» Assignment
Type out the complete listing below word for word, without its pictures.

» The data
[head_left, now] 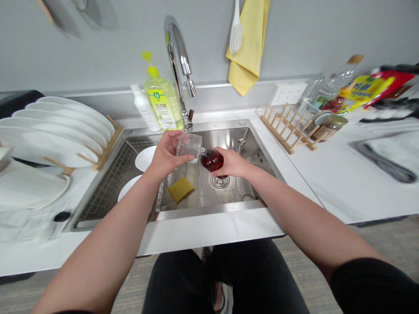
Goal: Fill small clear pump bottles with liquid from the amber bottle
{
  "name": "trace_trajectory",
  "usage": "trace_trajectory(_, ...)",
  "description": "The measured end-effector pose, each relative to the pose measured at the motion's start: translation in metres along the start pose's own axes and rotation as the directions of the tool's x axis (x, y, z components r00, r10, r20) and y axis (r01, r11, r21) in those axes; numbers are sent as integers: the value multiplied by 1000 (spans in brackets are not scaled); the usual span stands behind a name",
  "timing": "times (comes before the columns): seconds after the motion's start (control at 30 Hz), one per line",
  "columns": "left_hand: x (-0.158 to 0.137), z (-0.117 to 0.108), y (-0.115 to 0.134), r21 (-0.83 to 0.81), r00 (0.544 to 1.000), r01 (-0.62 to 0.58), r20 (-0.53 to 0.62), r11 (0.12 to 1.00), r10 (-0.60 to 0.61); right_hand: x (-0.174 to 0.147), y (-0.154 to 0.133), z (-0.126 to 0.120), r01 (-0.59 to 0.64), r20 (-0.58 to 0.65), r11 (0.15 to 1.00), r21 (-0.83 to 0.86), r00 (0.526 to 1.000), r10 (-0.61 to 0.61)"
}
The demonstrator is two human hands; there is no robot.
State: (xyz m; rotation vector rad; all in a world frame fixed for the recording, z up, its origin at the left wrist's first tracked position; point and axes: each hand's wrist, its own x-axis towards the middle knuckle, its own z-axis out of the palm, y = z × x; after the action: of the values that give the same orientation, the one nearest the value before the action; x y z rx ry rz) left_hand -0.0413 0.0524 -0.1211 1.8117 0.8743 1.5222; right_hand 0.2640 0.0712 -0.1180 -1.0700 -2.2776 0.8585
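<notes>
Over the sink [209, 212], my left hand [166, 153] grips a small clear box-shaped container [190, 146] between thumb and fingers. My right hand [231, 162] is wrapped round a small rounded glass bottle [212, 160] holding dark red liquid. The bottle is tilted sideways, its neck pointing left at the mouth of the clear container. Whether liquid is flowing cannot be made out. Beneath the hands, a yellow sponge [181, 190] lies in the sink, left of the drain [219, 182]. White plates [145, 158] sit in the wire rack on the sink's left side, partly hidden by my left arm.
A chrome faucet [178, 56] rises behind the hands. Beside it stand a dish soap bottle [163, 104] and a white bottle [145, 109]. Upright plates [49, 135] fill a wooden rack at left. Another wooden rack [288, 128] and a jar [330, 126] stand at right.
</notes>
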Motion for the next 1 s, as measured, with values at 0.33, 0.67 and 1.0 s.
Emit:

» Result for this task
[head_left, now] 
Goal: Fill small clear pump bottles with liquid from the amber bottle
{
  "name": "trace_trajectory",
  "usage": "trace_trajectory(_, ...)",
  "description": "The measured end-effector pose, each relative to the pose measured at the motion's start: translation in metres along the start pose's own axes and rotation as the directions of the tool's x axis (x, y, z components r00, r10, r20) and y axis (r01, r11, r21) in those axes; numbers are sent as integers: the value multiplied by 1000 (spans in brackets are not scaled); the usual span stands behind a name",
  "timing": "times (comes before the columns): seconds after the motion's start (control at 30 Hz), one per line",
  "columns": "left_hand: x (-0.158 to 0.137), z (-0.117 to 0.108), y (-0.115 to 0.134), r21 (-0.83 to 0.81), r00 (0.544 to 1.000), r01 (-0.62 to 0.58), r20 (-0.53 to 0.62), r11 (0.12 to 1.00), r10 (-0.60 to 0.61); right_hand: x (-0.174 to 0.147), y (-0.154 to 0.133), z (-0.126 to 0.120), r01 (-0.59 to 0.64), r20 (-0.58 to 0.65), r11 (0.15 to 1.00), r21 (-0.83 to 0.86), r00 (0.526 to 1.000), r10 (-0.61 to 0.61)"
}
The demonstrator is two human hands; there is no robot.
State: (xyz m; rotation vector rad; all in a world frame fixed for the recording, z up, its origin at the left wrist's first tracked position; point and axes: each hand's wrist, its own x-axis towards the middle knuckle, its own z-axis out of the palm, y = z × x; after the action: of the values that give the same orientation, the one nearest the value before the action; x y z rx ry rz) left_hand -0.0413 0.0524 -0.1211 1.8117 0.8743 1.5222; right_hand 0.2640 0.0712 -0.1180 -1.0700 -2.2776 0.8585
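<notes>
Over the sink [209, 212], my left hand [166, 153] grips a small clear box-shaped container [190, 146] between thumb and fingers. My right hand [231, 162] is wrapped round a small rounded glass bottle [212, 160] holding dark red liquid. The bottle is tilted sideways, its neck pointing left at the mouth of the clear container. Whether liquid is flowing cannot be made out. Beneath the hands, a yellow sponge [181, 190] lies in the sink, left of the drain [219, 182]. White plates [145, 158] sit in the wire rack on the sink's left side, partly hidden by my left arm.
A chrome faucet [178, 56] rises behind the hands. Beside it stand a dish soap bottle [163, 104] and a white bottle [145, 109]. Upright plates [49, 135] fill a wooden rack at left. Another wooden rack [288, 128] and a jar [330, 126] stand at right.
</notes>
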Motion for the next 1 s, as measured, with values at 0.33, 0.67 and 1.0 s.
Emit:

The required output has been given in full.